## THE TASK
Report how many lines in the records below hold the word "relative". Add nothing to the number.

□ □ □ □ □ □ □

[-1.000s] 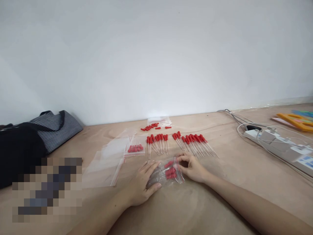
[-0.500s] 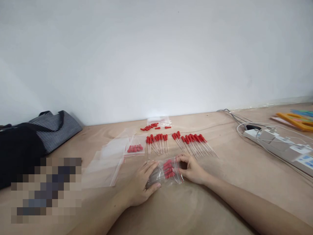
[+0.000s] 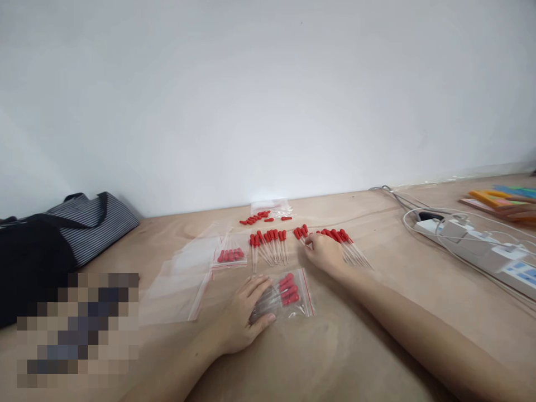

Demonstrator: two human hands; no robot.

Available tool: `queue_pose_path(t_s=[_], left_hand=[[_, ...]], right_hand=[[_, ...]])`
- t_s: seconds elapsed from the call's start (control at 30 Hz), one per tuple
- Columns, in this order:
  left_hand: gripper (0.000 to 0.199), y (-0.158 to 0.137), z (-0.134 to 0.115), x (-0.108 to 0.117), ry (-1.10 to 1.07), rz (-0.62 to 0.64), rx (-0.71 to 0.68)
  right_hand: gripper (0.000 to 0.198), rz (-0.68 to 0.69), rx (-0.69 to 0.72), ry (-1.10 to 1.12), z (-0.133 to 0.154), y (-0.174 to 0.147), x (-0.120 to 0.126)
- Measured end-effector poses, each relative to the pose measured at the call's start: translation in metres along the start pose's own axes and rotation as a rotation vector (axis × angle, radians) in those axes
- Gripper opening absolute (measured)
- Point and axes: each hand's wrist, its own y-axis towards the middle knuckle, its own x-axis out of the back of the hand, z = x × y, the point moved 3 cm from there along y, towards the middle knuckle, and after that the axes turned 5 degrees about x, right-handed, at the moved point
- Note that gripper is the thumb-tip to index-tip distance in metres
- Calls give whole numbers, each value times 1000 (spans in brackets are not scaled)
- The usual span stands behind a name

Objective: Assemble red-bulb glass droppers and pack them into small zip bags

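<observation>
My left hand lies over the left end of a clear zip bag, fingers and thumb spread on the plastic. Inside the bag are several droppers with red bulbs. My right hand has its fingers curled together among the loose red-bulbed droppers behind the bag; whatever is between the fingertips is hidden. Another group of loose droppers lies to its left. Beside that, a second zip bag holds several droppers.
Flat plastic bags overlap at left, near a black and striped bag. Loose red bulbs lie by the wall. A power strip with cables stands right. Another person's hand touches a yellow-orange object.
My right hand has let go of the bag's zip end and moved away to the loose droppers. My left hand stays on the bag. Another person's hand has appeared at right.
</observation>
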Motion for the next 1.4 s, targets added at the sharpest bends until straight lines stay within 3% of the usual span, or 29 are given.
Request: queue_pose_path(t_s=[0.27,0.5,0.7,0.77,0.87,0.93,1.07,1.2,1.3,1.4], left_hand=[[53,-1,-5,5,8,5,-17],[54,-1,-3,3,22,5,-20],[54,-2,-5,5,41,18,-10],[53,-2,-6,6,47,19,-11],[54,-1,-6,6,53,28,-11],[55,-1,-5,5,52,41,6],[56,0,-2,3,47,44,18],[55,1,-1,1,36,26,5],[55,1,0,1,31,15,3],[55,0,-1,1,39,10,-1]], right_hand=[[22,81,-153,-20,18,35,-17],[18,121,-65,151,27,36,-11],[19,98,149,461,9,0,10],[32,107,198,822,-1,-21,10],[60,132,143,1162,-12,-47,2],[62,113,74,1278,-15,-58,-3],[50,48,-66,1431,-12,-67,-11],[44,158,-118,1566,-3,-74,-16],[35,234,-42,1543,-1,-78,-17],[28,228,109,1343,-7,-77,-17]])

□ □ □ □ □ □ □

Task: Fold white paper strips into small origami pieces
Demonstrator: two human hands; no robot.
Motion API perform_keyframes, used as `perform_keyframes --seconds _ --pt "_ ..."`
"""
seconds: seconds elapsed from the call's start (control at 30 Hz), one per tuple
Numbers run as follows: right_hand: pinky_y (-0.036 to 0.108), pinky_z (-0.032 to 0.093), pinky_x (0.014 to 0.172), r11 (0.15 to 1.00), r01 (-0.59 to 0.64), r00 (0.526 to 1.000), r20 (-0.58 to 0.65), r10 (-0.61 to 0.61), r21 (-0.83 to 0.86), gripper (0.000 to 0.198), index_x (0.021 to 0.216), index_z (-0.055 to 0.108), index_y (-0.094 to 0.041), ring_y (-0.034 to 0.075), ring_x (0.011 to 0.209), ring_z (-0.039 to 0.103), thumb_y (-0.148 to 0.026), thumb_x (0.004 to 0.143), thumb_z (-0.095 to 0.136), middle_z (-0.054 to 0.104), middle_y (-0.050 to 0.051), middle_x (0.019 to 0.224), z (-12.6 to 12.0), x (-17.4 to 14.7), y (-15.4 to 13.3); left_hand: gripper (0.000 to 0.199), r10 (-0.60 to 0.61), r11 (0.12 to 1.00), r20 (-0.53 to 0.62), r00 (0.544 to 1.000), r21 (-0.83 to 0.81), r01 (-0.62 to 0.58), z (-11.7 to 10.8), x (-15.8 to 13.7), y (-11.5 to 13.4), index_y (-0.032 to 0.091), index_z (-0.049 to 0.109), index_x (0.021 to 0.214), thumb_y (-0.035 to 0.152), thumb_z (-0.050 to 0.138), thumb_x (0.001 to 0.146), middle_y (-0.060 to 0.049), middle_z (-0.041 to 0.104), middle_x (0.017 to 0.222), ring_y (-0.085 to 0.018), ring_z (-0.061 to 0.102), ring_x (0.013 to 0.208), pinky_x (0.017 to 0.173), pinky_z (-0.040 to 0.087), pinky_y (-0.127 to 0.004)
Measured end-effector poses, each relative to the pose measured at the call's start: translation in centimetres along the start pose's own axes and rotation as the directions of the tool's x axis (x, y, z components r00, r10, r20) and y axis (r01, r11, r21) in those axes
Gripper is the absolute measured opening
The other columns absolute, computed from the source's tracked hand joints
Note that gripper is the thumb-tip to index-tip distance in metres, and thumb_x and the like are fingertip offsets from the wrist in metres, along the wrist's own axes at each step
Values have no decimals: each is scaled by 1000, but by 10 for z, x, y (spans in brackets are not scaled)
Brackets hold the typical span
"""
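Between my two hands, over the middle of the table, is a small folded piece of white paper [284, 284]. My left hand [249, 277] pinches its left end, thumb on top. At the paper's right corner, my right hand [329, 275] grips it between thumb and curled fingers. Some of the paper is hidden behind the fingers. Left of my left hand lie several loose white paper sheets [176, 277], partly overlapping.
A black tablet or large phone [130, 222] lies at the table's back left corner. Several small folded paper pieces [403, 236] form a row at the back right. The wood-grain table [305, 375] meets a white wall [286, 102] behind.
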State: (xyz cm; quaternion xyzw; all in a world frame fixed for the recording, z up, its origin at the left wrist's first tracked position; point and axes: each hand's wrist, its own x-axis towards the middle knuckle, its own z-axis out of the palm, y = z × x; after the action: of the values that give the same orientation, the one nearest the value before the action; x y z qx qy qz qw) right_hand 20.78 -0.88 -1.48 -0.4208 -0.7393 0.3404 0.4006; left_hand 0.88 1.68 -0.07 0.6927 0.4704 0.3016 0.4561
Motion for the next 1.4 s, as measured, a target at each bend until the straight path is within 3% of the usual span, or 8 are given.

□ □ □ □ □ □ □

## THE ANSWER
2